Framing, perspective and the lexical shifts that come with it emerge on the silk surface of Fabienne Hess’s Unknown Face Fragments prints series. Here, artworks and familiar popular cultural portraits are fractured almost but not quite beyond recognition. Because archetypes persist and that’s mirrored by the protruding eyes of Levack and Lewandowski’s totemic Jesmonite and plaster ‘Pilgrim Shells’. The mystical connotations of their titles echo the primal impulse that Kulesh identifies as being behind the “cyborg stand in” of a social media avatar in the ‘As Long As You Love Me’ print, hung among them. Will Cruickshank’s ‘Logs for Sale’ wood-cut print not only identifies the advertisement as the actual point of value in goods exchange, but mirrors the model of ‘artificial scarcity’ by making it available as one of only 14 editions –a sales model shared by art galleries and the Disney Vault alike.

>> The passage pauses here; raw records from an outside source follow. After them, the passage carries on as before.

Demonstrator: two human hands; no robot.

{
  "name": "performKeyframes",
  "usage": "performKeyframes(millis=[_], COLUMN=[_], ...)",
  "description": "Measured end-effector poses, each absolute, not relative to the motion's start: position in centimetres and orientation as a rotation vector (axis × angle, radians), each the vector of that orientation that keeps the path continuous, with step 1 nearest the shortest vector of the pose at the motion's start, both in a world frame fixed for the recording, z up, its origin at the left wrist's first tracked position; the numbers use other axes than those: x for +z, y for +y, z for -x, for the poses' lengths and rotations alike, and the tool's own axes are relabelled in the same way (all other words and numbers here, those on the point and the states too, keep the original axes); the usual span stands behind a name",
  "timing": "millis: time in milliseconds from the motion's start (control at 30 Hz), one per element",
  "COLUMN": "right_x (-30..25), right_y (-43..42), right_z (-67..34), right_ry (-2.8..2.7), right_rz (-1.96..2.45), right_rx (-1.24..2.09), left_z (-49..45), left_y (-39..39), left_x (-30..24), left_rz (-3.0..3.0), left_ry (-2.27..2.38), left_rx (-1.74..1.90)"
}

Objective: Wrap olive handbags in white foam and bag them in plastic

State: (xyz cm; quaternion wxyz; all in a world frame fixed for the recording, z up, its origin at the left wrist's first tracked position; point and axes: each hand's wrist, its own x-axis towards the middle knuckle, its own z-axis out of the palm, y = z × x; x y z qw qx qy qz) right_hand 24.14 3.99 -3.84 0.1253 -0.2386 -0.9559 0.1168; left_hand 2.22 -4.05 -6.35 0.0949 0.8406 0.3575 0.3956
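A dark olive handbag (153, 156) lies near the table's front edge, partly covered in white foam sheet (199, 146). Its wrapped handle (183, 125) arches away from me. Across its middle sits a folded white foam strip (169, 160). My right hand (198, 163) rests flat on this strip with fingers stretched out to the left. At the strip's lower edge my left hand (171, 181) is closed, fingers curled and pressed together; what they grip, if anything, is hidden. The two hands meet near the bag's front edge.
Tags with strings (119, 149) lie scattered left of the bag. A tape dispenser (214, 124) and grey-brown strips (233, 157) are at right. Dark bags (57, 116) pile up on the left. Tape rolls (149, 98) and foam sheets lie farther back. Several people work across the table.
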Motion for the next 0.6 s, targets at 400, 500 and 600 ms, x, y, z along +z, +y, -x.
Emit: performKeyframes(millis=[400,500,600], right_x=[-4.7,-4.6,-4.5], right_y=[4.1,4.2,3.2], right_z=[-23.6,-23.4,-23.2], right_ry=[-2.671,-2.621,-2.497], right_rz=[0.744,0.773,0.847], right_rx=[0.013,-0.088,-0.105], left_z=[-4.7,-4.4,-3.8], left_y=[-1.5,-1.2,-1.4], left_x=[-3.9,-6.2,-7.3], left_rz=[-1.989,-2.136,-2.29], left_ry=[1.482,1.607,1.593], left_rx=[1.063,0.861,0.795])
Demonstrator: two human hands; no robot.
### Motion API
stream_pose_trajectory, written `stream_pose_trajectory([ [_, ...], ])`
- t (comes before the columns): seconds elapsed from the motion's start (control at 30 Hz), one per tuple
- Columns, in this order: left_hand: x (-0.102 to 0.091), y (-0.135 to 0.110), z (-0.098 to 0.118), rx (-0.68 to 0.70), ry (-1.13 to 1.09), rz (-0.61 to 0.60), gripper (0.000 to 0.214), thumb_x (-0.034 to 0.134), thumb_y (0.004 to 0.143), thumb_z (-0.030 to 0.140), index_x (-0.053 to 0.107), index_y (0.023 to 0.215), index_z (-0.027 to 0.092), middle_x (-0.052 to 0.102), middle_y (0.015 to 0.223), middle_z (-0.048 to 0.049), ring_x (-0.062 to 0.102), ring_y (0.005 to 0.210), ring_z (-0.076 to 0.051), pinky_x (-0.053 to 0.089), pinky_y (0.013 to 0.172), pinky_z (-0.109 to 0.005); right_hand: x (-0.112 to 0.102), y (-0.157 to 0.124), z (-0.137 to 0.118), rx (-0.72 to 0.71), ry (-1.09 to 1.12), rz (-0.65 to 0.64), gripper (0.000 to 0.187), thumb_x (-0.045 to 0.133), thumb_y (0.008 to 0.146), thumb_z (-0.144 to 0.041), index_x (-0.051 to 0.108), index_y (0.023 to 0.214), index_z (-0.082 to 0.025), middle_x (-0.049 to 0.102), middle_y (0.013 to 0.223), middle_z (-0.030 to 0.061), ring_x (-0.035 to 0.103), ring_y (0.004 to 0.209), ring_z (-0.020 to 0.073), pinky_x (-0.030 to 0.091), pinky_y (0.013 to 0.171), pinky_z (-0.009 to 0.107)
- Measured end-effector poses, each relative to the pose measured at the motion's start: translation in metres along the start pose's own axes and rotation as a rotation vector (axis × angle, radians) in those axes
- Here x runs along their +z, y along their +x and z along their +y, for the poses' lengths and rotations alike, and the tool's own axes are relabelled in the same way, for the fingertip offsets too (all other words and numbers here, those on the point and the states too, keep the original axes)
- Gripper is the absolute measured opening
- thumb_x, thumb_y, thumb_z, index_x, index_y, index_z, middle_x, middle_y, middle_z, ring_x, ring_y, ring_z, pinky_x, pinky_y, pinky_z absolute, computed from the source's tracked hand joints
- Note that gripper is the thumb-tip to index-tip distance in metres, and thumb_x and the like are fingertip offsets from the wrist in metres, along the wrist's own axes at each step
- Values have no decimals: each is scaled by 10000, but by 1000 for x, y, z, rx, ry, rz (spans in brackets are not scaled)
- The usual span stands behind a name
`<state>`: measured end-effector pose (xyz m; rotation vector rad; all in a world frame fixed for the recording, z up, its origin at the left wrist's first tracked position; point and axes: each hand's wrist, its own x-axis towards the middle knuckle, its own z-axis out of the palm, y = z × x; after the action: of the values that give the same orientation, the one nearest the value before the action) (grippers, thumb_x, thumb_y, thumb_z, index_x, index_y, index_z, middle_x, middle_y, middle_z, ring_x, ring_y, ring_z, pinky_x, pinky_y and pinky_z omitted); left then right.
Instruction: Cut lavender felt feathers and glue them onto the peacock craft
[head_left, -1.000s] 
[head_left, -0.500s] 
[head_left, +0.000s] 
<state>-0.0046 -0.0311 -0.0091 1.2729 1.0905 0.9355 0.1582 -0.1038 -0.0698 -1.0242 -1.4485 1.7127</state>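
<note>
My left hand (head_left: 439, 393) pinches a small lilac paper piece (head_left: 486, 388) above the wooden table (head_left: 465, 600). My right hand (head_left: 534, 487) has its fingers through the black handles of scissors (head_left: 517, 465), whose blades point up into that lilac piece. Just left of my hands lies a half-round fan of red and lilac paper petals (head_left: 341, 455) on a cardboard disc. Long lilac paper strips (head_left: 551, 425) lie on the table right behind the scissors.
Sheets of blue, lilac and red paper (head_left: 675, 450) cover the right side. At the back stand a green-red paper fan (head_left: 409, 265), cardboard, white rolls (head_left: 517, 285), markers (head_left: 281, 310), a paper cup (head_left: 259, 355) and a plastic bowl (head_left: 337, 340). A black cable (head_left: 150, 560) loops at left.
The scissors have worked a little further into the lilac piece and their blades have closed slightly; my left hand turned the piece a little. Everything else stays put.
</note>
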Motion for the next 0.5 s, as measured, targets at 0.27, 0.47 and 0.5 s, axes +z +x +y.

'Grand Magasin' @ French Riviera. Image courtesy of the gallery.
‘Grand Magasin’ @ French Riviera. Image courtesy of the gallery.

The consumables at Grand Magasin aren’t limited to products though. There are edibles from Kitty TraversCandied Citrus Fruit’ and services from Daniel Kelly’s DKUK pop up salon, coming on Saturday December 7. Another Kelly work, ‘Tunisia riots see 3, set to fly home’ reflects the distance, degradation and disconnection with the realities of a country from the voyeur’s perspective, virtual or otherwise. It’s an account of tourists being evacuated during civil unrest in the country through a browser view of a Daily Mirror headline partly obscured by a Google image of a burning resort, courtesy of Getty Images.

While the Grand Magasin press release speaks not of the “difference but rather of divergence” of its unquantifiable conceptual and material elements, what’s more interesting is where they converge. Didactic panels give way to sales tags, the information limited to the name of its creator and a price arbitrarily applied by any number of nebulous considerations. Here, the distinction between artist and artwork, person and product collapses; context vanishes, and all that’s left is some things you can pay for. **

Grand Magasin is running at French Riviera from November 30 to December 15, 2013.